Odpusty zawsze były obchodzone, procesja, feretrony prowadzą, dzieci podsypują kwiatki. (…) Procesja do dziś jest dookoła kościoła.
[kobieta, ur. 1945 r., zam. Chełmek]

Odpust na Jerzego i Wojciecha, to są patroni naszej parafii w Zatorze, i odbywa się taka uroczystość.
[mężczyzna, ur. 1929 r., zam. Podolsze]

Odpusty parafialne to zarówno wydarzenia związane z sacrum (suma odpustowa, procesja, uzyskanie odpustu, czyli „darowanie kary doczesnej przez Boga”), ale również profanum, czyli odpustowe kramy z zabawkami i słodyczami.

W Brzeszczach w maju jest bardzo uroczyście obchodzony odpust na św. Urbana. Zawsze była karuzela, wata cukrowa, ogórki małosolne. Jak się szło na odpust, a chłopak miał pannę upatrzoną, to jej kupował serce z piernika, a do domu obowiązkowo trzeba było przynieść różaniec z ciasta. I cukierki imbirowe były.
[kobieta, ur. 1937 r., zam. Brzeszcze]

Na świętego Marcina – 11 listopada jest odpust, są kramy z cukierkami, zabawkami, sercami; i jeszcze mamy 6 sierpnia na Przemienienie Pańskie, ale to nie jest takie uroczyste.
[kobieta, ur.1942 r., zam. Jawiszowice]

Dla mieszkańców odpust parafialny jest wielkim wydarzeniem oraz ważnym świętem w życiu parafii:

Tak, odpust parafialny jest dużym wydarzeniem. Oczywiście odpust tu, w parafii św. Urbana. Zawsze są występy artystyczne, msza, dużo ludzi, dużo mieszkańców przychodzi.
[kobieta,  ur. 1949 r., zam. Brzeszcze]

Odpust to również okazja do odwiedzin rodziny w sąsiedniej parafii:

Na te odpusty się jechało do rodziny. Było się zaproszonym na uroczysty obiad odpustowy, on był wtedy tak uroczysty, jak i takie obiady w wielkie święta (…), to było takie kolejne święto, kiedy rodziny się zapraszały. Nie zapraszało się na święta, a właśnie na odpust.
[kobieta, ur. 1955 r., zam.
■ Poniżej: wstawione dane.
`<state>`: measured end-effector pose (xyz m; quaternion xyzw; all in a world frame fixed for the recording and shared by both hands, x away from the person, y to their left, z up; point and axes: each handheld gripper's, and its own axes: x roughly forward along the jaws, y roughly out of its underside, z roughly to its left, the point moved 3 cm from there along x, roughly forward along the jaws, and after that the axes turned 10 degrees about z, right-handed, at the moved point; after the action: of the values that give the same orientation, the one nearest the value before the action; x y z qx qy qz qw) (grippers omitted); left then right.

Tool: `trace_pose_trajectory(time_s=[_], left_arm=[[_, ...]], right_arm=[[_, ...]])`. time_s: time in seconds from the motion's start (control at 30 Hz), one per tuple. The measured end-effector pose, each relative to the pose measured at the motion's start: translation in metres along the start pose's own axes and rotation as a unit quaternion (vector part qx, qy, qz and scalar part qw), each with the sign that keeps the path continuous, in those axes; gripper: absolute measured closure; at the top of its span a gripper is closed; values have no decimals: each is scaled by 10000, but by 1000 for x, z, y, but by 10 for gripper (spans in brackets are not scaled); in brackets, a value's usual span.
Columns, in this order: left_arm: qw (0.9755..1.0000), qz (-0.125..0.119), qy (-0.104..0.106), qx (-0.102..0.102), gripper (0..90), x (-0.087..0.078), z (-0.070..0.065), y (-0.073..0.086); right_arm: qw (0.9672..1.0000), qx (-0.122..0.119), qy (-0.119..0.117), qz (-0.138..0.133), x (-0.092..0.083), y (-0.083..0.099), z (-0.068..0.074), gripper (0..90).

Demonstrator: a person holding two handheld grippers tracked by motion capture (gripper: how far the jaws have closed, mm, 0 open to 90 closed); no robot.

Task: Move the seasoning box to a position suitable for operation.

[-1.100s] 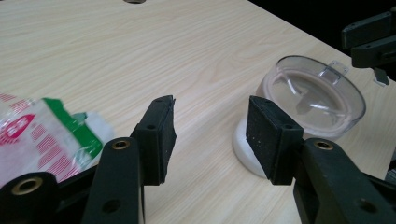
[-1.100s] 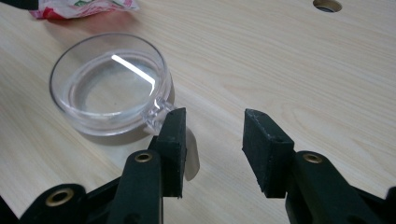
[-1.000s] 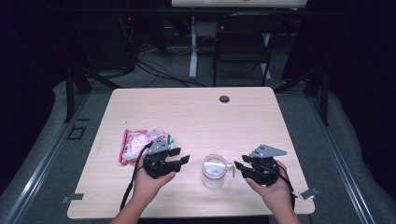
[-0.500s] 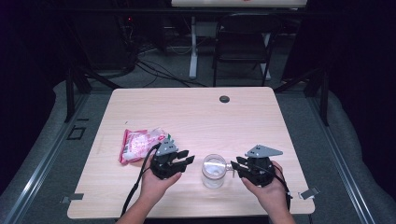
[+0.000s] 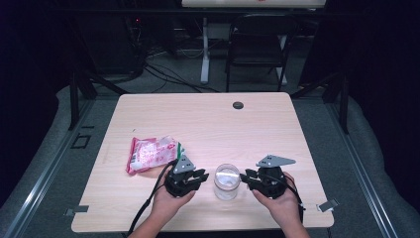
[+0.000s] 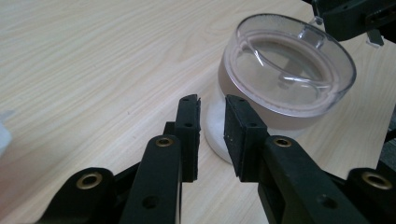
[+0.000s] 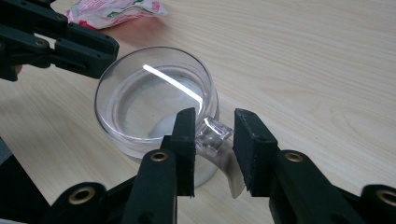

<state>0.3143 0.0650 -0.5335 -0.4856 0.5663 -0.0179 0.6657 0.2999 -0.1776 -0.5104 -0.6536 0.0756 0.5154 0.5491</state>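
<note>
Pink snack bag (image 5: 151, 153) on wooden table (image 5: 208, 124), black grommet (image 5: 238, 105), folding chair (image 5: 257, 47) behind

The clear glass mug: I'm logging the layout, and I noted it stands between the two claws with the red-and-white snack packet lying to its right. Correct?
Not quite. The clear glass mug stands between the left claw and right claw, but the red-and-white snack packet lies to its left, as the high view shows.

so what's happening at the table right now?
A person works two hand-held tongs around a clear glass mug near the table's front edge. The right tongs straddle the mug's handle, jaws not yet clamped on it. The left tongs sit beside the mug's other side; their jaws have just been closing, with nothing between them. A pink snack packet lies to the left.
</note>
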Motion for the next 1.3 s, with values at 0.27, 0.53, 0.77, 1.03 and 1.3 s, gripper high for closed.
trace_pose_trajectory(time_s=[0.27, 0.53, 0.77, 1.03, 1.3], left_arm=[[9998, 89, 109, 105, 778, 6, -8, 3], [9997, 108, 118, 159, 783, 8, -12, 5], [9998, 57, 59, 205, 844, 7, -14, 5], [9995, 136, 105, 279, 900, 9, -17, 5], [9996, 84, 86, 263, 900, 7, -18, 4]], right_arm=[[9999, 82, -142, -50, 2, -2, -4, 700], [10000, 13, -45, -80, 6, -4, -6, 750], [9998, 27, 59, -208, 5, -11, -6, 783], [9997, 10, 103, -214, 6, -12, -7, 808], [9996, -63, 134, -245, 6, -11, -6, 837]])
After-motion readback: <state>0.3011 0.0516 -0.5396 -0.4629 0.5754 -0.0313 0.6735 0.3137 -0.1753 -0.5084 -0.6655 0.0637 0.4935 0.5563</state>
Zator]

Wiele osób jeździło odwiedzić rodzinę do innej parafii właśnie w dniu, kiedy odbywał się odpust. Wówczas przygotowywano wspólny obiad lub też spotykano się przy kawie i cieście.

Odpust parafialny (…) to była taka tradycja rodzinna, że jeśli się miało rodzinę spoza miejscowości, tak jak moja mama miała brata z Bobrka, to w odpust w Brzeszczach wujek z rodziną przyjeżdżali do nas pociągiem; szliśmy na nogach do kościoła na mszę, a potem był uroczysty obiad w domu i wspólne świętowanie z rodziną. A w Bobrku był odpust w listopadzie, to wtedy my jeździliśmy do nich. Znowu na św. Jacka w Oświęcimiu, to z kolei nasz dziadek zabierał wnuki bryczką z końmi i zawoził nas do Oświęcimia (…) do swojego syna i synowej do Brzezinki i tam świętowaliśmy odpust.